### TASK TO CARRY OUT
Keep the pictures out, and restate the listing that follows exactly as written.

### DATA BLOCK
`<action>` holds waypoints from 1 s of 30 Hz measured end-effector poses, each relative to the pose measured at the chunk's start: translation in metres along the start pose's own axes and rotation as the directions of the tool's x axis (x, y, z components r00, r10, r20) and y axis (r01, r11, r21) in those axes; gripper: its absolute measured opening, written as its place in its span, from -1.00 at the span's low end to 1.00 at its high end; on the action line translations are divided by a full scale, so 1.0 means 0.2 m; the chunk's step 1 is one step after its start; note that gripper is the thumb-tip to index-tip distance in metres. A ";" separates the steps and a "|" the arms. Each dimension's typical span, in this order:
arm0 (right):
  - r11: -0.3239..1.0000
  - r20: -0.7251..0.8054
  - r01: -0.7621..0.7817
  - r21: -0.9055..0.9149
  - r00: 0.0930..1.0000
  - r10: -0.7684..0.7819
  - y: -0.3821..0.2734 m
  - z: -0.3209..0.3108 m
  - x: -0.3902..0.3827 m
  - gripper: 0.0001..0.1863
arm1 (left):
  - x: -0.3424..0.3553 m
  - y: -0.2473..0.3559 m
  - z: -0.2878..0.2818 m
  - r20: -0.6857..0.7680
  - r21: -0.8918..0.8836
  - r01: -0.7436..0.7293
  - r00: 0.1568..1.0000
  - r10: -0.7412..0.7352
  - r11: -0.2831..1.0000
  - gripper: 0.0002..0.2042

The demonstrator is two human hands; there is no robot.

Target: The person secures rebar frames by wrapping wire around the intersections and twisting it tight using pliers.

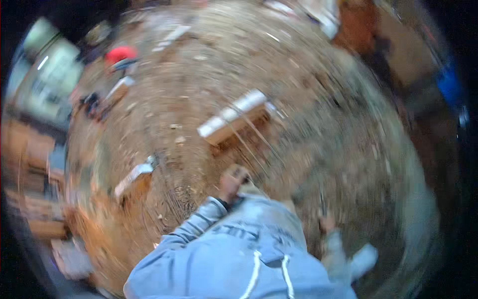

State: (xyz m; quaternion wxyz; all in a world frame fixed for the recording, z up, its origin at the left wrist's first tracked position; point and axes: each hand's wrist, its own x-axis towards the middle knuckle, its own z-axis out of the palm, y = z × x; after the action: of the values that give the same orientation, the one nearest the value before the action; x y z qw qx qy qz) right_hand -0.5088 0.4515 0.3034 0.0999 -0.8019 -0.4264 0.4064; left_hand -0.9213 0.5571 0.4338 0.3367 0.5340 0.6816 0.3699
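Observation:
My left hand (pixel 231 183) is held in front of my body, its fingers curled. Something small and dark shows beside them, too smeared to name. My right hand (pixel 327 223) is out to the right at hip height, closed around a thin dark rod-like tool (pixel 322 200) that points away from me. Ahead of me on the dirt floor (pixel 308 134) lies a long block (pixel 233 117) with a white top and brown side. Two thin rods (pixel 254 138) run from this block toward my body. Motion blurs the whole picture.
A smaller white-topped block (pixel 133 180) lies to the left, and another (pixel 121 86) farther off beside a red object (pixel 121 54). A pale strip (pixel 172 37) lies at the far side. Stacked wooden items (pixel 42 174) line the left edge. Large brown shapes (pixel 398 50) stand at the far right.

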 end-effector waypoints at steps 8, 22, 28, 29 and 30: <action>0.680 0.029 -0.535 0.501 0.796 0.605 -0.02 -0.09 -0.30 -0.39 | 0.55 0.29 0.48 0.591 -0.275 0.320 0.800 -0.103 0.907 -0.81; 0.480 0.031 -0.829 0.286 0.509 0.860 0.27 0.89 0.29 -0.14 | 1.03 -0.33 1.12 0.743 -0.003 0.188 0.658 -0.123 0.982 -0.80; 0.500 -0.690 -0.850 -0.164 0.461 0.558 1.03 1.48 0.33 -0.12 | 0.23 -0.65 1.41 0.830 0.135 0.469 0.427 -0.358 0.873 -0.79; 0.496 -0.318 -0.867 -0.043 0.483 0.816 0.80 1.38 0.46 -0.19 | 0.22 -0.69 1.41 0.814 0.200 0.485 0.401 -0.420 0.851 -0.80; 0.511 -0.300 -0.859 -0.041 0.498 0.813 0.70 1.30 0.47 -0.19 | 0.17 -0.69 1.47 0.820 0.250 0.527 0.330 -0.467 0.812 -0.81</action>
State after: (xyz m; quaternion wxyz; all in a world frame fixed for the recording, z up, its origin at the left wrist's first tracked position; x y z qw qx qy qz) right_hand -0.5880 0.3885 0.0102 -0.1337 -0.9561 -0.0028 0.2607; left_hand -0.7439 0.6108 0.1662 0.7389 0.3989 0.5413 -0.0427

### ANSWER TO THIS EXERCISE
`<action>` holds waypoints from 1 s of 30 Hz measured end-effector poses, each relative to the pose measured at the chunk's start: translation in metres along the start pose's own axes and rotation as the directions of the tool's x axis (x, y, z components r00, r10, r20) and y axis (r01, r11, r21) in those axes; gripper: its absolute measured opening, written as its place in its span, from -1.00 at the span's low end to 1.00 at its high end; on the action line translations are divided by a full scale, so 1.0 means 0.2 m; the chunk's step 1 is one step after its start; note that gripper is the thumb-tip to index-tip distance in metres. A ";" separates the steps and a "|" the arms. Each dimension's typical span, in this order:
arm0 (right):
  - r11: -0.3239..1.0000
  - r20: -0.7251..0.8054
  - r01: -0.7621..0.7817
  - r21: -0.9055..0.9149
  - r00: 0.0930..1.0000
  - r10: -0.7684..0.7819
  - y: -0.3821..0.2734 m
  - z: -0.3209..0.3108 m
  - x: -0.3902..0.3827 m
  - gripper: 0.0001..0.1863
arm1 (left):
  - x: -0.3424..0.3553 m
  - y: -0.2473..0.3559 m
  - z: -0.2878..0.2818 m
  - r20: -0.6857..0.7680
  - r21: -0.8918..0.8836
  - r01: -0.7436..0.7293
  - r00: 0.1568..1.0000
  - r10: -0.7412..0.7352
  - r11: -0.2831..1.0000
  - gripper: 0.0002..0.2042

The demonstrator is two human hands; there is no robot.

Target: The person secures rebar frames by wrapping wire around the intersections and twisting it tight using pliers.


State: (xyz m; quaternion wxyz; all in a world frame fixed for the recording, z up, its origin at the left wrist's first tracked position; point and axes: each hand's wrist, its own x-axis towards the middle knuckle, its own z-axis out of the palm, y = z × x; after the action: of the values that give the same orientation, the one nearest the value before the action; x y z qw qx qy qz) right_hand -0.5088 0.4515 0.3034 0.0999 -0.8019 -0.4264 0.4064; left_hand -0.9213 0.5571 0.4338 0.3367 0.5340 0.6816 0.3699
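Observation:
My left hand (pixel 231 183) is held in front of my body, its fingers curled. Something small and dark shows beside them, too smeared to name. My right hand (pixel 327 223) is out to the right at hip height, closed around a thin dark rod-like tool (pixel 322 200) that points away from me. Ahead of me on the dirt floor (pixel 308 134) lies a long block (pixel 233 117) with a white top and brown side. Two thin rods (pixel 254 138) run from this block toward my body. Motion blurs the whole picture.
A smaller white-topped block (pixel 133 180) lies to the left, and another (pixel 121 86) farther off beside a red object (pixel 121 54). A pale strip (pixel 172 37) lies at the far side. Stacked wooden items (pixel 42 174) line the left edge. Large brown shapes (pixel 398 50) stand at the far right.
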
 end-effector waypoints at steps 8, 22, 28, 29 and 30: <action>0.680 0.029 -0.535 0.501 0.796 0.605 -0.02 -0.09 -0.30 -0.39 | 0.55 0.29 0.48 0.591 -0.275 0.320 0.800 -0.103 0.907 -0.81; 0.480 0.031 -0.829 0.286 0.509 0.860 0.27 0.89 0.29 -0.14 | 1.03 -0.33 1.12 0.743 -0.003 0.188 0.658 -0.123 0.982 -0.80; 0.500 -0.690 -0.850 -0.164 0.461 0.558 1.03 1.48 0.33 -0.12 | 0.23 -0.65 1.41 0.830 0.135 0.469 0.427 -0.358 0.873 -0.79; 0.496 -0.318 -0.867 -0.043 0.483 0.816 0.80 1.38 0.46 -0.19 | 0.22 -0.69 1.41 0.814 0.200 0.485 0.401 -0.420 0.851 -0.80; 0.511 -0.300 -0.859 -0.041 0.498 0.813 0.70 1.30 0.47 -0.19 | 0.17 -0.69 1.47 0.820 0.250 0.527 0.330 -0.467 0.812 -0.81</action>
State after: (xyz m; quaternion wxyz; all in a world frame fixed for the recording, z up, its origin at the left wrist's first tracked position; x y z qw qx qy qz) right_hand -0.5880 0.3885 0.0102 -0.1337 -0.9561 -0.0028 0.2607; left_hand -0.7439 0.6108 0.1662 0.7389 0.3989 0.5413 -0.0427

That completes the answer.